« L'Eolien et le Photovoltaique ne sont pas rentables »
L'affirmation est substantiellement inexacte selon les données récentes. En 2024-2025, l'éolien terrestre (34-59 €/MWh) et le photovoltaïque (43-70 €/MWh) sont devenus les sources de production d'électricité les moins chères, nettement inférieures aux centrales à gaz (172 €/MWh) selon l'IRENA, l'IEA et l'ADEME. Les mécanismes de soutien génèrent même des recettes pour l'État depuis 2023 (-3,4 Md€ pour l'éolien). Cependant, les contrats historiques d'avant 2010 ont effectivement coûté très cher, et les coûts d'intégration au réseau (intermittence, renforcement) ne sont pas inclus dans ces chiffres de compétitivité.

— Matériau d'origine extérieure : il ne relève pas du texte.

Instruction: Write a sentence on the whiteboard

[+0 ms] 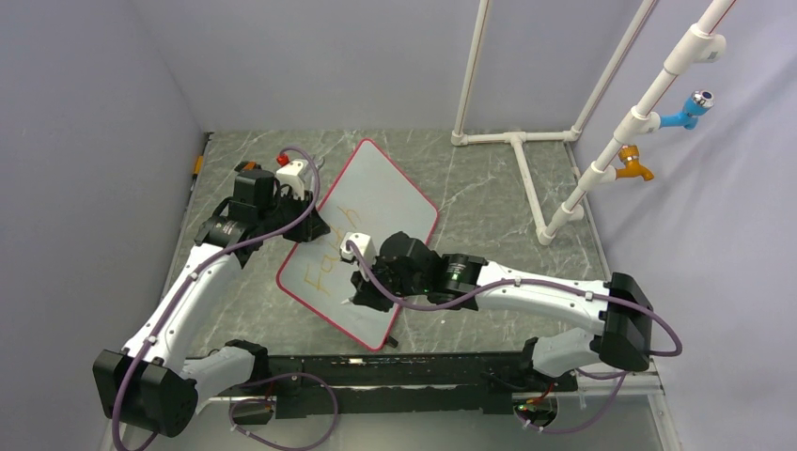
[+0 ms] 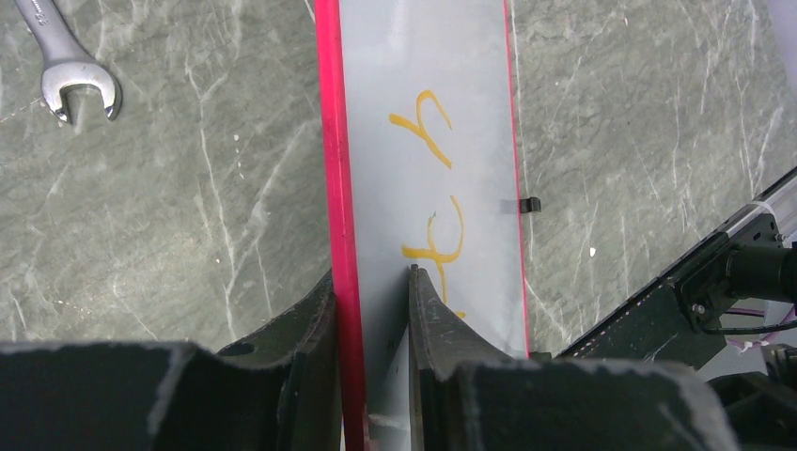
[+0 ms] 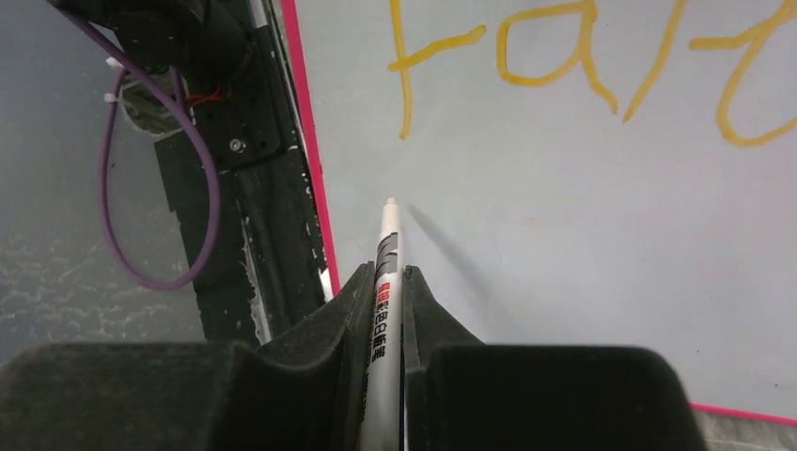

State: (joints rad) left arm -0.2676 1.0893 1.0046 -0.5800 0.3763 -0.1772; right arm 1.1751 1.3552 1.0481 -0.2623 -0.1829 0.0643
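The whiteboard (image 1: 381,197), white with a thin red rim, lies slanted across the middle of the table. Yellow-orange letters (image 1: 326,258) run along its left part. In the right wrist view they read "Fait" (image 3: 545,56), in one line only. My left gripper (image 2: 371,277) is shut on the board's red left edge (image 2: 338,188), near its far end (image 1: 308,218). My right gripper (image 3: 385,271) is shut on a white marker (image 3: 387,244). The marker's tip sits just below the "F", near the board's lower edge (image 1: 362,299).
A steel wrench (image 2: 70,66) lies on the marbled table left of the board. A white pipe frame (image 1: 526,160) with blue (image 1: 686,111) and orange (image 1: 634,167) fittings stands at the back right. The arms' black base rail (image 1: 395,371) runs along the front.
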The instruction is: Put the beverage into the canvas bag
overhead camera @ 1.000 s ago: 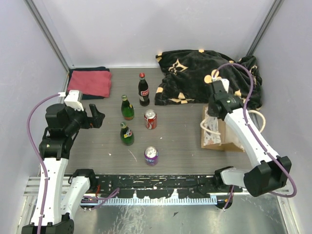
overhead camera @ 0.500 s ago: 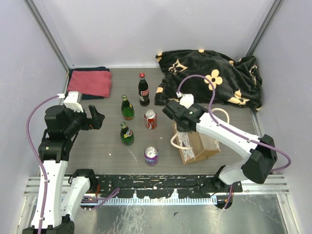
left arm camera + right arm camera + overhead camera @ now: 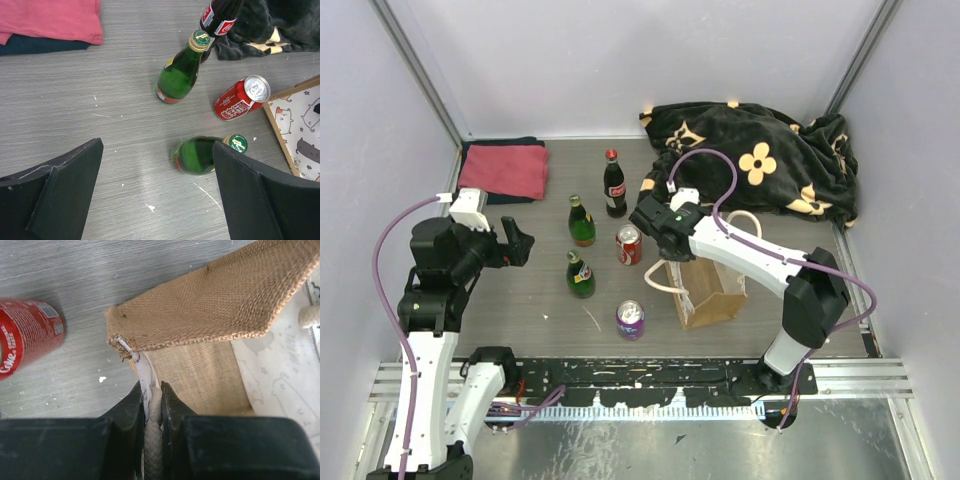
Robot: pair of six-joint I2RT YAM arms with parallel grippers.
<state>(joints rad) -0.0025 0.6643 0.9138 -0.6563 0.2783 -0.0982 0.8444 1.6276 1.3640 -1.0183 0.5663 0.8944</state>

Convergence exceptionnelle de six sources primaires officielles récentes (IRENA, IEA, ADEME 2024-2025, CRE, Cour des comptes) sur la compétitivité-coût de l'éolien et du photovoltaïque. Les données LCOE sont robustes et cohérentes entre organismes internationaux et français. La seule zone d'incertitude concerne l'ampleur exacte des coûts d'intégration système (intermittence), pour lesquels les données consolidées françaises post-2023 manquent. Cependant, même en incluant ces coûts, les sources indiquent que la compétitivité globale reste favorable aux EnR dans le contexte actuel de prix élevés du gaz.
Les contrats historiques d'avant 2010 ont effectivement coûté très cher aux finances publiques (38,4 Md€ pour le PV, 40,7 Md€ pour l'éolien), et les coûts d'intégration au réseau liés à l'intermittence ne sont pas inclus dans les chiffres de compétitivité LCOE.
L'affirmation ignore le renversement complet de situation depuis 2010-2012 : l'éolien et le photovoltaïque sont devenus les sources les moins chères (34-70 €/MWh vs 172 €/MWh pour le gaz), génèrent des recettes pour l'État depuis 2023, et affichent même une rentabilité excessive pour certains investisseurs.